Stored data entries
+++++

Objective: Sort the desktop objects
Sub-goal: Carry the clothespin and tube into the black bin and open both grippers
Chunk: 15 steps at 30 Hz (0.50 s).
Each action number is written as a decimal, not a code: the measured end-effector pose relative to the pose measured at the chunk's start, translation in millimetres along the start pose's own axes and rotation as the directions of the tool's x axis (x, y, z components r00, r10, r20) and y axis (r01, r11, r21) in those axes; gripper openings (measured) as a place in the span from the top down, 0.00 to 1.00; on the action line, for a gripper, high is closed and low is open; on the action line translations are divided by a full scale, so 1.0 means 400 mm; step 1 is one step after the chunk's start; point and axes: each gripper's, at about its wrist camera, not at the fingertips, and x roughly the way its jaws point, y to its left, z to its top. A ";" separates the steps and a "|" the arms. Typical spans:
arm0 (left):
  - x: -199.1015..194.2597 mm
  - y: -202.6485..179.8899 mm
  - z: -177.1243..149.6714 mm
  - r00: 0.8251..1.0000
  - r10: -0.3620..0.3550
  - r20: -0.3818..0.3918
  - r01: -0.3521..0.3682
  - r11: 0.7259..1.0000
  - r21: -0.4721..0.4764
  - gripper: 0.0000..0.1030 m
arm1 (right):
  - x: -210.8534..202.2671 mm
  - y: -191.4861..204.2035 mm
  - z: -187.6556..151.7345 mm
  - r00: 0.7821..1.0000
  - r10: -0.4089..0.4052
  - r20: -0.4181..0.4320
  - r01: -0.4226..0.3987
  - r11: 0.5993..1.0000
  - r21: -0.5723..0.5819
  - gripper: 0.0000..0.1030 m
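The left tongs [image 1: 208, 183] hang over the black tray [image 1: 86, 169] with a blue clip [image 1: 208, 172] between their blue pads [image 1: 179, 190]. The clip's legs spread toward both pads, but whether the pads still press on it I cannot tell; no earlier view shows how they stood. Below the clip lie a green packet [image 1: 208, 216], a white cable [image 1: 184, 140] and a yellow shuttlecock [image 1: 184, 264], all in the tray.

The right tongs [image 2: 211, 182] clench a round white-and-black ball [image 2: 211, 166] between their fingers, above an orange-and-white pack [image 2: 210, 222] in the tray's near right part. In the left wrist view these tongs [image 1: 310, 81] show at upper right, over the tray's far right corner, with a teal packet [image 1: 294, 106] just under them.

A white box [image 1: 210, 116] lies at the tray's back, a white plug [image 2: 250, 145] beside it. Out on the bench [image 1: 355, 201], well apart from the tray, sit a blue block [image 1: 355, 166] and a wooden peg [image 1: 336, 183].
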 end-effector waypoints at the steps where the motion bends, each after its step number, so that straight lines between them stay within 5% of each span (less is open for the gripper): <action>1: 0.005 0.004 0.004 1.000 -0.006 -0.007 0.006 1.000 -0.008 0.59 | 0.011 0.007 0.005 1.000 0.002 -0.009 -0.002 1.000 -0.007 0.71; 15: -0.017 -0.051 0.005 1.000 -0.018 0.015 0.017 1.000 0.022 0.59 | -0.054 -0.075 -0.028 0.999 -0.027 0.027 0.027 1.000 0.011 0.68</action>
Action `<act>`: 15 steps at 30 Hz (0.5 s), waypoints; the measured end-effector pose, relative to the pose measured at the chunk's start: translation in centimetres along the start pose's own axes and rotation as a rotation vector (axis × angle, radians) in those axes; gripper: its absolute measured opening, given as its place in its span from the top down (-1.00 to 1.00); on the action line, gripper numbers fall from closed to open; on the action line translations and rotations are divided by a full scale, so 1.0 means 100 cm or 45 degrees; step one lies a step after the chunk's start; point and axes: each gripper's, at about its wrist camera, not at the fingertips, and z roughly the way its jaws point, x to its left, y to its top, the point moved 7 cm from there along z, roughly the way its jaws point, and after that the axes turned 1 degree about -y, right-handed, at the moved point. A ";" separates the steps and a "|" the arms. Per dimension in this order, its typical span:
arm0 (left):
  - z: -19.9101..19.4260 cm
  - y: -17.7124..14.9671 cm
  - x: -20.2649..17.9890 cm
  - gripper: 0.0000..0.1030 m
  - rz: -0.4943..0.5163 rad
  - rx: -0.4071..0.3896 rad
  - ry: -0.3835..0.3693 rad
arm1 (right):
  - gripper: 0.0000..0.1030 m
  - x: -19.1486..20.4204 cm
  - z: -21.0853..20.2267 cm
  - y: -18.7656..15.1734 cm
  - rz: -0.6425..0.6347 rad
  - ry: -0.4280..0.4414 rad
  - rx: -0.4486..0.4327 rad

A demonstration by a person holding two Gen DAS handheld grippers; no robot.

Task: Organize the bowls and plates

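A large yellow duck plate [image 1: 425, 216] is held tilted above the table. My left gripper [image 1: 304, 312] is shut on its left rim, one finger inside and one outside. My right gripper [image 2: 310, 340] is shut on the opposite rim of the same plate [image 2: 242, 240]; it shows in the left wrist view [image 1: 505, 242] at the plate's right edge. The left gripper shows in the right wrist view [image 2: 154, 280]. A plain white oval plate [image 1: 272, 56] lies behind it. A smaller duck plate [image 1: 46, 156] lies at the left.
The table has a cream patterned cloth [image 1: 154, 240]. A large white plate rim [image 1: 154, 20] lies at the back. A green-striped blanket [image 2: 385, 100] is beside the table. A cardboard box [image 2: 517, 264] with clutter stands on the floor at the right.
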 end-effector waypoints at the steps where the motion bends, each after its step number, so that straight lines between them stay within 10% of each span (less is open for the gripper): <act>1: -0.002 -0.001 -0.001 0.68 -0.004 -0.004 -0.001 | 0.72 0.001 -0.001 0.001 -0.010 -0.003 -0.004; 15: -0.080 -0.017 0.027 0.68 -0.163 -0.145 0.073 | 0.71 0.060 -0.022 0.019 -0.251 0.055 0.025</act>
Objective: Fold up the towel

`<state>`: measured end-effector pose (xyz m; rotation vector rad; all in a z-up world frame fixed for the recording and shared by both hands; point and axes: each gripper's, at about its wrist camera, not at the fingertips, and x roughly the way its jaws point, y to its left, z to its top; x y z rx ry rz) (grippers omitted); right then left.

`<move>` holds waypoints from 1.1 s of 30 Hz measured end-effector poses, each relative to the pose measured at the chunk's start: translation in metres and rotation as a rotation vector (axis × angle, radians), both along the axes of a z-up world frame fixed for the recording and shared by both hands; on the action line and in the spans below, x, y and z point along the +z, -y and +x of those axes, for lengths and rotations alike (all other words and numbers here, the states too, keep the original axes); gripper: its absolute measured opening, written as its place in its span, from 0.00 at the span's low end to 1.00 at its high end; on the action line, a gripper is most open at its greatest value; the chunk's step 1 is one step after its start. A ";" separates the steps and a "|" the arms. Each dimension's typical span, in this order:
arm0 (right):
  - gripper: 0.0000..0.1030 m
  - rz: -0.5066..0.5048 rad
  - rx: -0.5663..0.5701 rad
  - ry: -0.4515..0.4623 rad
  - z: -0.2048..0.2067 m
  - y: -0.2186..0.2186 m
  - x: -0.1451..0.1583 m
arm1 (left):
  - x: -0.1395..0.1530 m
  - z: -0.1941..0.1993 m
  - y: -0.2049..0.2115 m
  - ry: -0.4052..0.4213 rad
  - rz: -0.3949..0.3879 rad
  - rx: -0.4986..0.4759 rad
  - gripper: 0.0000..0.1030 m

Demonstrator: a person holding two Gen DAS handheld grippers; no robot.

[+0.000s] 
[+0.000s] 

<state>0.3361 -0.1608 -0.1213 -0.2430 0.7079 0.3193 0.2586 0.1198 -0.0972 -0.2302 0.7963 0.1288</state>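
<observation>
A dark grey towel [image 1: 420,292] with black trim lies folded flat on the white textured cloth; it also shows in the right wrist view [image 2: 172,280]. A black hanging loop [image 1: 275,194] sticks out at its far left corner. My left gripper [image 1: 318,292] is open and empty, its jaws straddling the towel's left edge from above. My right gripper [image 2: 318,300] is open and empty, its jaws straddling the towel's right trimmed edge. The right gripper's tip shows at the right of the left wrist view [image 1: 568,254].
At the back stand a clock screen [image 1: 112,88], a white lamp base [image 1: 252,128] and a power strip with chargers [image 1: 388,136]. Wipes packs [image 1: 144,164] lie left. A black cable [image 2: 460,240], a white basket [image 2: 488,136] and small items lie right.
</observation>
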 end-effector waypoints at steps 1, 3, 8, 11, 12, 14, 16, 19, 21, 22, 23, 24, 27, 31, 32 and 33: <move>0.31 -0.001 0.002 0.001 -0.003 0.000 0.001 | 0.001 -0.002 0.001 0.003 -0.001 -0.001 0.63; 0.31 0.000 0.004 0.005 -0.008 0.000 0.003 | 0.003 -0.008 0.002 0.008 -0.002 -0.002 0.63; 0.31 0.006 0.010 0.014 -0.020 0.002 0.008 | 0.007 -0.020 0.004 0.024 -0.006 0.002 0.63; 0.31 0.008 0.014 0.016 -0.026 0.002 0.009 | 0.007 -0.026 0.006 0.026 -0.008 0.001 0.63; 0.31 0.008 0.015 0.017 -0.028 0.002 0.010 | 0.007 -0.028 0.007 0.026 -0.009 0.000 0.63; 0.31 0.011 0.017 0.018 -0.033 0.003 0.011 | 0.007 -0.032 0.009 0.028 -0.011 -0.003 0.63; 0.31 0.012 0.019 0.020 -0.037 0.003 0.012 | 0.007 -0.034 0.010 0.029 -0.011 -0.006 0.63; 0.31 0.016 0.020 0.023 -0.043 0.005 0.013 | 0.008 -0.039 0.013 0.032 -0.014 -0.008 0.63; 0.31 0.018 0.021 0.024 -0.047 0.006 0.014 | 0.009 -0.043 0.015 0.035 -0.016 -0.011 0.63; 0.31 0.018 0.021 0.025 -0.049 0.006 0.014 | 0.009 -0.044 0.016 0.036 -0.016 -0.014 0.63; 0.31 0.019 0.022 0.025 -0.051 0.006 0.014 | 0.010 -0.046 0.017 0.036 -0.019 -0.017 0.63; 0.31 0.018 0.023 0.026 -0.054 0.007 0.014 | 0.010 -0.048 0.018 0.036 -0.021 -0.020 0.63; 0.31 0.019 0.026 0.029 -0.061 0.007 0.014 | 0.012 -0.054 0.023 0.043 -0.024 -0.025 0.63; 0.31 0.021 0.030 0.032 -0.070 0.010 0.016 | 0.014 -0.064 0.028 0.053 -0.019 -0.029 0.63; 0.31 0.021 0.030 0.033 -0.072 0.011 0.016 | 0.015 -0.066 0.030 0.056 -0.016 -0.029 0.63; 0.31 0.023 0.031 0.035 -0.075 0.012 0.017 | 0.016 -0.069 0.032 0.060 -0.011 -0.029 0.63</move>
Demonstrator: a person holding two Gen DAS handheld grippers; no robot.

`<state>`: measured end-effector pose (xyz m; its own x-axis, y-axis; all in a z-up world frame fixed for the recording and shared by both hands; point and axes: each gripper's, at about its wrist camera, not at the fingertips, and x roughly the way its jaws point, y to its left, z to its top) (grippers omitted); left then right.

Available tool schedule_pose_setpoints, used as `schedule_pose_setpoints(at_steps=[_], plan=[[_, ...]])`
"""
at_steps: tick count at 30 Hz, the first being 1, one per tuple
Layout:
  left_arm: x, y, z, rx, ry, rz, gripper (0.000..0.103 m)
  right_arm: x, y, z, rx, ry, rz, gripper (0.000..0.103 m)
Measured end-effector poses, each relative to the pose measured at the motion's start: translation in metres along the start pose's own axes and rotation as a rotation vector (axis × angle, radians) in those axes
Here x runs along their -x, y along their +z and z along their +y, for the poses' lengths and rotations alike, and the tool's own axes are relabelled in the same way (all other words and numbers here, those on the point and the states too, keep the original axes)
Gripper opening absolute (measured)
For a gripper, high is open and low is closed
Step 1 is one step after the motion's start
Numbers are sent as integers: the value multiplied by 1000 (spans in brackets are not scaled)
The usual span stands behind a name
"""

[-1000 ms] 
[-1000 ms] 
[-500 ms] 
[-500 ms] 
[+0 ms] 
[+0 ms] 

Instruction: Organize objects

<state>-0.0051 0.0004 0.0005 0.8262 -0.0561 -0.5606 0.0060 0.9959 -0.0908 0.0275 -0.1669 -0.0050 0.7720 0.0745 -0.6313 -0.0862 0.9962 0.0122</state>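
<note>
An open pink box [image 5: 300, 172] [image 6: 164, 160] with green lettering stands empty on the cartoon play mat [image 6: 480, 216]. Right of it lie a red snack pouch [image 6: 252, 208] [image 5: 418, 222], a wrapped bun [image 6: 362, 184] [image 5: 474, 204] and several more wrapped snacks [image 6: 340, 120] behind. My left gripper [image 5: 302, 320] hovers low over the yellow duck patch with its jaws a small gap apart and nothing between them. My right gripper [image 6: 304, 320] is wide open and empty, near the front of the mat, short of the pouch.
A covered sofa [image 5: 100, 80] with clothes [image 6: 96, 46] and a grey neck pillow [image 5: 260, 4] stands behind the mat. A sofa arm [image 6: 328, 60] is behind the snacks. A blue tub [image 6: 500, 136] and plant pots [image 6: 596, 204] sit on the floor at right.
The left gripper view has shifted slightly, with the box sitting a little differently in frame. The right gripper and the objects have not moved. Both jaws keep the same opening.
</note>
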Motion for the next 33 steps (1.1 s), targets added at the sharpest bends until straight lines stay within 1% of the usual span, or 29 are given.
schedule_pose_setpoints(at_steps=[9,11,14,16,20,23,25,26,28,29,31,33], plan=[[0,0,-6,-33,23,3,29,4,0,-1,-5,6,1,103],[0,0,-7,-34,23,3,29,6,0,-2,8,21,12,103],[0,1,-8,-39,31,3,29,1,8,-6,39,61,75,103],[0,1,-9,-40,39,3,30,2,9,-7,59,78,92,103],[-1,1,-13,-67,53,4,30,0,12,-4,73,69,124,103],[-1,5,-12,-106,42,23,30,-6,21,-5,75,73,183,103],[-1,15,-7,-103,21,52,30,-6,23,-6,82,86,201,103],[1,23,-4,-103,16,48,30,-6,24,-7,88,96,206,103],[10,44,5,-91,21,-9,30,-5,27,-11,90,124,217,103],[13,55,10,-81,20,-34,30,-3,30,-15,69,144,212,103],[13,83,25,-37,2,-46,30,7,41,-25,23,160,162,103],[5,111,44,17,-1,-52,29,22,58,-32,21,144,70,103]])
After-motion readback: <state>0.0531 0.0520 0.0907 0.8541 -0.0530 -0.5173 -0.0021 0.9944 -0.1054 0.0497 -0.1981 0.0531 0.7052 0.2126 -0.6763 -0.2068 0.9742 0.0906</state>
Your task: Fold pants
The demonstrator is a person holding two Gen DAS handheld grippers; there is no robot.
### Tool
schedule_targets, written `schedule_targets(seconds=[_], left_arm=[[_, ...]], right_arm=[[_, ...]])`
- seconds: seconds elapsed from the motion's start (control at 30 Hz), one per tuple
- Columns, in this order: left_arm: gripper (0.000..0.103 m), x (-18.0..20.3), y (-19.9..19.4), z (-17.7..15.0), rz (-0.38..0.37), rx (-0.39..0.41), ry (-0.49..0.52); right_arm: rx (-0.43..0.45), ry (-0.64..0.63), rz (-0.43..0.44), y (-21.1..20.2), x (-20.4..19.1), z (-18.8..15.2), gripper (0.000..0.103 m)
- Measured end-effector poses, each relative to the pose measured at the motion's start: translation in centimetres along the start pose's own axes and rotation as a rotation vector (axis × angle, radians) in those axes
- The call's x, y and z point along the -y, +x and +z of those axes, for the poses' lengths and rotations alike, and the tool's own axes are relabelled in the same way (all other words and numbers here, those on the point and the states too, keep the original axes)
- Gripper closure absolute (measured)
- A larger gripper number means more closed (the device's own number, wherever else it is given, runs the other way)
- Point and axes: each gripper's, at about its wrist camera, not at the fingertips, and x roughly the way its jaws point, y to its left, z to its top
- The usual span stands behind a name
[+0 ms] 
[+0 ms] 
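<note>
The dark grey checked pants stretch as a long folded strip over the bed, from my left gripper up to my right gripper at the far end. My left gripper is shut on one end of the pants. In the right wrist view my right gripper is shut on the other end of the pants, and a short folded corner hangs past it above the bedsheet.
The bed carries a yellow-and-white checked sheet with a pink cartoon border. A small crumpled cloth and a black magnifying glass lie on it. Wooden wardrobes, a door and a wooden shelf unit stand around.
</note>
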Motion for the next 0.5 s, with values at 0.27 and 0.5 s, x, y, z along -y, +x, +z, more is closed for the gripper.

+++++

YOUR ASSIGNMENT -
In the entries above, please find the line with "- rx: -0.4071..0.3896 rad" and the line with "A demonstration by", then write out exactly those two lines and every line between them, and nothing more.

TASK SOLUTION -
  - rx: -0.4071..0.3896 rad
  - ry: -0.3835..0.3693 rad
arm1 (right):
  - gripper: 0.0000..0.1030 m
  - x: -19.1486..20.4204 cm
  - z: -21.0853..20.2267 cm
  - y: -18.7656..15.1734 cm
  - rz: -0.6425..0.6347 rad
  - ry: -0.4280..0.4414 rad
  - rx: -0.4486..0.4327 rad

A demonstration by a person holding two Gen DAS handheld grippers; no robot.

Nothing more belongs to the answer.